Before each stage, you get a quick check on where you're at,
and it tells you which stage, how many lives you have, and your score.

By now, most people who are more than casually familiar with retro gaming should be familiar with the Angry Video Game Nerd, and his feud with Bugs Bunny.  Many have seen the video where he incredulously plays 5 games in the Crazy Castle series, to some disgust and frustration, followed by several sequences of the Nerd, and Bugs Bunny, duking it out in the most awkwardly hilarious choreographed fight sequence this side of 90's late night TV.  What some might not know, however, is that the Crazy Castle games are an interesting case of licensed property usage, and how that translates across different regions.  The original Famicom game was called Roger Rabbit, and starred the titular character from the movie.  However, Capcom had the rights to all the Disney franchises in North America, so it came to the US as Bugs Bunny Crazy Castle.  When the game was ported to the Game Boy, Kemco of Japan had already lost the licensing rights to Roger, but they still had Disney rights in Japan, so the game came to the Game Boy as Mickey Mouse.  However, in the US, Kemco still had the rights to the character, so the North American Game Boy release was also titled Bugs Bunny Crazy Castle.  Funny how that stuff works, right?  In any event, the Game Boy game was pretty much a straight port of the NES game, with a graphical downgrade, but retaining the same level design and music.

"Oh my stars, look at all the carrots! Ripe for the picking!"

Bugs Bunny Crazy Castle is a puzzle platformer.  You walk up and down staircases, crawl through pipes, and go up and down stairs through various doors, to reach multiple levels within each stage so you can collect carrots.  Along the way, you have to avoid one of several "enemies" within the game: Yosemite Sam, Daffy Duck, Wile E. Coyote, and for some reason, multiple Sylvester the Cat instances.  One touch, and it's curtains for Rocky, erm, I mean Bugs.  You do have a limited ability to attack, either by picking up a single-use boxing glove you can throw at a foe, or by pushing one of several stationary objects into an enemy.  These include wooden boxes, buckets, a 10-ton weight, and of course, ACME safes.  Each object has different weights, meaning when you kick them, they'll move different distances, based on their weight.  In other words, kicking the bucket makes it go very far, the wooden box less far, and the 10-ton weight the shortest distance.  Some levels also have a bottle of "invisible ink", but instead of just making you invisible, it also makes you invincible for a short time, so any enemy you touch in the limited time it's active, will instantly die and go "poof!"  Once you obtain all the carrots within a level, you receive a 1-up and advance to the next level.  After each level, you're given a 4-character password so you can continue where you left off.  That password is strictly to reach that stage, however - it will not record your score, or the number of lives you have.

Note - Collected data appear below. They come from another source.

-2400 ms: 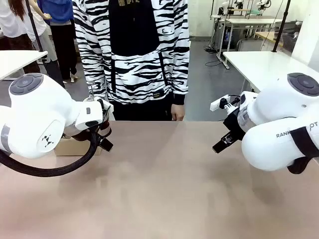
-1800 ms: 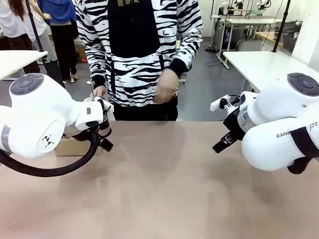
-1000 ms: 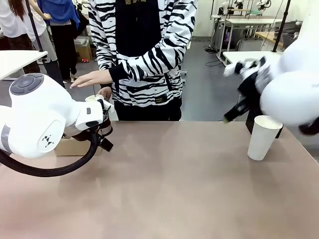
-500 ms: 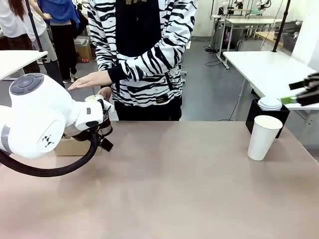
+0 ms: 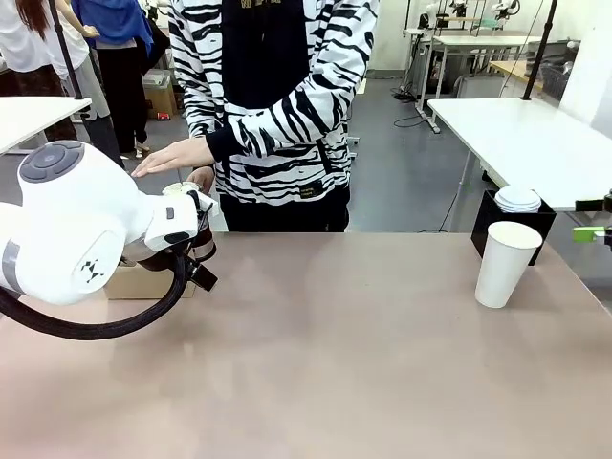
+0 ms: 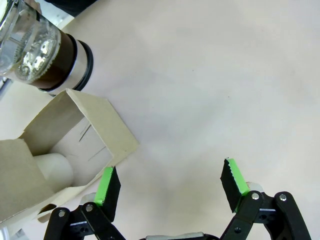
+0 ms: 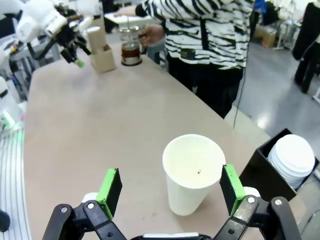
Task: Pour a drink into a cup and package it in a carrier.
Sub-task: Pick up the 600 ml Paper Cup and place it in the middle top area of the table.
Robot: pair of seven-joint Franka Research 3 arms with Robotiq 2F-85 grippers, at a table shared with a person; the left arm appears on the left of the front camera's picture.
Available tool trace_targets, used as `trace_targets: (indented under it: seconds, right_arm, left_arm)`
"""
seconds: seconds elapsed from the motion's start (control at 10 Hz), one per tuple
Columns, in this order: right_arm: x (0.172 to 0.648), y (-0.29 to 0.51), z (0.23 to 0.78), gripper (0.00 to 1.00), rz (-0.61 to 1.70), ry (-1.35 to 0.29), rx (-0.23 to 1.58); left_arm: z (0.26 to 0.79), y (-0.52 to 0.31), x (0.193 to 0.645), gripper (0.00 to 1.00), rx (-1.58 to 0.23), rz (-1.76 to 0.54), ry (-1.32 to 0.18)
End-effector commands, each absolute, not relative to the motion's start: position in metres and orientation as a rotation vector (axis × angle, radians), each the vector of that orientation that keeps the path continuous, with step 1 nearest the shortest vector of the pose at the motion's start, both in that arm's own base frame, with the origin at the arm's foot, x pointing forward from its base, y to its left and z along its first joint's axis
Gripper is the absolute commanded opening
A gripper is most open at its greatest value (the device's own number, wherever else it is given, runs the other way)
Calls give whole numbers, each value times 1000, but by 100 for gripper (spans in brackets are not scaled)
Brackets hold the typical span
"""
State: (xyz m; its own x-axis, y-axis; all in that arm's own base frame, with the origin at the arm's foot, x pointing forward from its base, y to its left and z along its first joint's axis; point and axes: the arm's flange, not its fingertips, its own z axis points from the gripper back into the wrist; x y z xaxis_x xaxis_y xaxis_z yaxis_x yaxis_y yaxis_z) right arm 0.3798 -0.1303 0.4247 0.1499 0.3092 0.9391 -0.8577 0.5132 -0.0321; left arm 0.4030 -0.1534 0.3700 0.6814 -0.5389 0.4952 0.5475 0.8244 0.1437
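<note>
- Brown cardboard makes up the carrier [image 6: 75, 135], which sits at the far left of the table [image 5: 335, 363]. In the front view it is partly hidden behind the left arm. A pale cylinder [image 6: 55, 167] stands inside it.
- Dark amber drink [image 6: 60, 57] fills the lower part of a clear jug [image 6: 30, 42] with a metal band. The jug stands upright just beside the carrier, near the far left edge.
- A person in a striped top stands at the far side. One hand [image 7: 150, 34] is at the jug's side and the other hand [image 5: 172, 156] is held flat above it.
- The left gripper [image 6: 171, 182] is released, its jaws spread wide with nothing between them. It is over bare table, with one green pad [image 6: 106, 184] just beside the carrier's wall.
- The cup [image 5: 505, 263] stands upright, open-topped and empty at the far right of the table, well apart from the jug and carrier.
- The right gripper [image 7: 170, 186] is released and empty, its jaws wide. In the front view its green-tipped finger [image 5: 591, 232] is at the right edge, apart from the cup.
- A black box [image 7: 257, 177] just beyond the cup holds a stack of white lids [image 7: 295, 157].
</note>
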Motion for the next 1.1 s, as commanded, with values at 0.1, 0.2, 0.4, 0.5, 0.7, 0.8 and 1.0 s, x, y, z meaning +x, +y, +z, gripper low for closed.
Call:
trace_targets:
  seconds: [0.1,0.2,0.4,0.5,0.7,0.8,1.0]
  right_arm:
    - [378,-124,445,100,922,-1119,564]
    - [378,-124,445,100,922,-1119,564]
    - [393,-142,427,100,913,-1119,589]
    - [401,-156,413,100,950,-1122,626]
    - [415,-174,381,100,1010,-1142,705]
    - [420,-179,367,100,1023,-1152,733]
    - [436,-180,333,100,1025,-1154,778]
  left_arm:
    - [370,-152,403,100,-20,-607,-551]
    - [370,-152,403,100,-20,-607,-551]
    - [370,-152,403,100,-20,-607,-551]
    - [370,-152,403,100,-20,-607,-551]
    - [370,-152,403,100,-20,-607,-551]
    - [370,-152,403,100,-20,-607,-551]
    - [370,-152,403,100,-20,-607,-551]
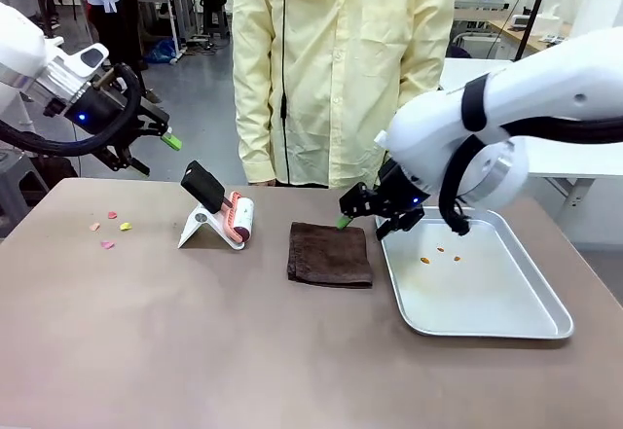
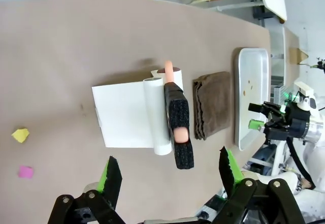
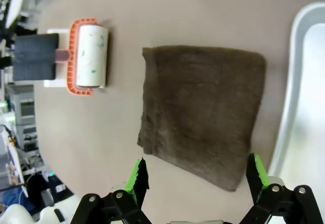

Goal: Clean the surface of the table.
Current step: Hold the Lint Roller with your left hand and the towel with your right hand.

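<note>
Cloth (image 1: 330,254) on table (image 1: 195,332) — between roller (image 1: 240,220), tray (image 1: 487,298)

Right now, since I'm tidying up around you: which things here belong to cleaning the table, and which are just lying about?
Likely for the job: the table, coloured scraps on it, brown cloth, lint roller, steel tray with a few bits inside.
Just about: the roller's white stand, the person standing at the far edge.
</note>
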Tool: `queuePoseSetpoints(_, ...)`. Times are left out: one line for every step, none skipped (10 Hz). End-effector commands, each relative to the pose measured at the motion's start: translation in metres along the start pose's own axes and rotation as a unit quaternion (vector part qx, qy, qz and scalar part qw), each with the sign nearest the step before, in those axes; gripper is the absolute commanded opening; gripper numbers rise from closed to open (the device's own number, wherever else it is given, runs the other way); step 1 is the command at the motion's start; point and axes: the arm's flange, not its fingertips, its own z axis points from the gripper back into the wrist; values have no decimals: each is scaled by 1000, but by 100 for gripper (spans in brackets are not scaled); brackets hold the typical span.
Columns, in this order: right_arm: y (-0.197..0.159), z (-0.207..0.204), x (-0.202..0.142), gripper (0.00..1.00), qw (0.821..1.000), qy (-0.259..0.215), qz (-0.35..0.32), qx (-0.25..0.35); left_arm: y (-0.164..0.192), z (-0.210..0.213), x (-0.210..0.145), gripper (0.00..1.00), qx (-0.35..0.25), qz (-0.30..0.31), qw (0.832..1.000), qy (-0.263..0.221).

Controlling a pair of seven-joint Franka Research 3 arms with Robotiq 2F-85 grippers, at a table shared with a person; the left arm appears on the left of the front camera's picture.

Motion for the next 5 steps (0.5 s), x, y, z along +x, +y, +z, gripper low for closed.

"Nyeaaaaah, I better hurry before that stupid cat catches me!"

In terms of the game's visual aesthetics, they're okay.  Bugs, as well as his foils, all look recognizable, and they animate decently as well.  The death animation for Bugs is amusing, and seeing each of his nemeses fall on their back as they're defeated is satisfying.  The game does mix up locations a bit, sometimes incorporating stairs, sometimes incorporating pipes, an occasionally both, but the design is quite minimal, which is reminiscent of Super Mario Land, and other early platformers on the Game Boy.  The backgrounds are totally devoid of any level of detail, so the focus is on the platforms, pipes, objects, and enemies on display.  It's nothing fancy, but it gets the job done.  Everything is rendered well enough so as to be recognizable.  Unfortunately, there's a fair bit of sprite flicker going on.  Sometimes Bugs will flicker, sometimes the enemies, and sometimes the objects you can kick, or the carrots will flash.  What's really odd is that, if you're standing in just the right spot, those objects will flicker perpetually until you move again.

I think Bugs is just a LITTLE too excited about collecting all the carrots.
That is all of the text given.